■ **Problem**: Line by line, transcribe the material shown below exactly.

■ **Supplied information**:
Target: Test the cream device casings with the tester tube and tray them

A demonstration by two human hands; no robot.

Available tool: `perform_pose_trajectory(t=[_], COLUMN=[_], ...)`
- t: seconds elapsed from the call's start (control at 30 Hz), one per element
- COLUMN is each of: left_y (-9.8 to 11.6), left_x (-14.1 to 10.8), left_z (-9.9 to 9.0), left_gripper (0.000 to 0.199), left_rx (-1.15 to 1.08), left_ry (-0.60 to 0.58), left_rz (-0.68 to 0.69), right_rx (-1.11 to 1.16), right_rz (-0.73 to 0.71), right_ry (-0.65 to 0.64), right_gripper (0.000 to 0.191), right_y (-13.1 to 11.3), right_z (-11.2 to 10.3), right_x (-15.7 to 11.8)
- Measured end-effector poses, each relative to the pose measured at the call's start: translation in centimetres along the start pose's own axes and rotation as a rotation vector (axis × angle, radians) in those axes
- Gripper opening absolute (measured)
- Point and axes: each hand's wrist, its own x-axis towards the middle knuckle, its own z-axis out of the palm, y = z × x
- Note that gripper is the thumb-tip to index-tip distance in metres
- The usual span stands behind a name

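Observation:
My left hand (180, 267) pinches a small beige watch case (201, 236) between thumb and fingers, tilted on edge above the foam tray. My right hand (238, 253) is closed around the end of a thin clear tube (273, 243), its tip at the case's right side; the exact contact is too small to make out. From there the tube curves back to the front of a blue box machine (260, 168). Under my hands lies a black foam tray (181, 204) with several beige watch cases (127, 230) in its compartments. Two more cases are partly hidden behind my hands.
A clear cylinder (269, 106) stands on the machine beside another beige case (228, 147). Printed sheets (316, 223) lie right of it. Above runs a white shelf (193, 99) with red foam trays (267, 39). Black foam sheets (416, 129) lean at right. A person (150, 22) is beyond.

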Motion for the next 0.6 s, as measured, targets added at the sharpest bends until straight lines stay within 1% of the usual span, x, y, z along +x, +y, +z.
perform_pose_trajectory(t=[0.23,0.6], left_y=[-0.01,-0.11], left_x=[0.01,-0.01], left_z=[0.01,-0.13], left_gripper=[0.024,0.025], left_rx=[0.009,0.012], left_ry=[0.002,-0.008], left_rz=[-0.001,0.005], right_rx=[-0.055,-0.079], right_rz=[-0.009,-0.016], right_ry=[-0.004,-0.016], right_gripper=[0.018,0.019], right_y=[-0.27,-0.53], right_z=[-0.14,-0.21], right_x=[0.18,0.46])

■ **Exercise response**:
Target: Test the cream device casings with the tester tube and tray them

A demonstration by two human hands; no robot.

Available tool: `perform_pose_trajectory(t=[_], COLUMN=[_], ...)`
- t: seconds elapsed from the call's start (control at 30 Hz), one per element
- COLUMN is each of: left_y (-9.8 to 11.6), left_x (-14.1 to 10.8), left_z (-9.9 to 9.0), left_gripper (0.000 to 0.199), left_rx (-1.15 to 1.08), left_ry (-0.60 to 0.58), left_rz (-0.68 to 0.69), right_rx (-1.11 to 1.16), right_rz (-0.73 to 0.71), right_ry (-0.65 to 0.64), right_gripper (0.000 to 0.191), right_y (-13.1 to 11.3), right_z (-11.2 to 10.3), right_x (-15.7 to 11.8)
- Measured end-effector poses, each relative to the pose measured at the call's start: translation in centimetres along the start pose's own axes and rotation as a rotation vector (axis × angle, radians) in those axes
- Gripper opening absolute (measured)
- Point and axes: each hand's wrist, its own x-axis towards the middle knuckle, its own z-axis out of the palm, y = z × x
- Note that gripper is the thumb-tip to index-tip distance in metres
- The usual span stands behind a name

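Observation:
My left hand (180, 267) pinches a small beige watch case (201, 236) between thumb and fingers, tilted on edge above the foam tray. My right hand (238, 253) is closed around the end of a thin clear tube (273, 243), its tip at the case's right side; the exact contact is too small to make out. From there the tube curves back to the front of a blue box machine (260, 168). Under my hands lies a black foam tray (181, 204) with several beige watch cases (127, 230) in its compartments. Two more cases are partly hidden behind my hands.
A clear cylinder (269, 106) stands on the machine beside another beige case (228, 147). Printed sheets (316, 223) lie right of it. Above runs a white shelf (193, 99) with red foam trays (267, 39). Black foam sheets (416, 129) lean at right. A person (150, 22) is beyond.
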
Motion for the next 0.6 s, as measured, targets added at the sharpest bends until straight lines stay within 1% of the usual span, x, y, z along +x, +y, +z.
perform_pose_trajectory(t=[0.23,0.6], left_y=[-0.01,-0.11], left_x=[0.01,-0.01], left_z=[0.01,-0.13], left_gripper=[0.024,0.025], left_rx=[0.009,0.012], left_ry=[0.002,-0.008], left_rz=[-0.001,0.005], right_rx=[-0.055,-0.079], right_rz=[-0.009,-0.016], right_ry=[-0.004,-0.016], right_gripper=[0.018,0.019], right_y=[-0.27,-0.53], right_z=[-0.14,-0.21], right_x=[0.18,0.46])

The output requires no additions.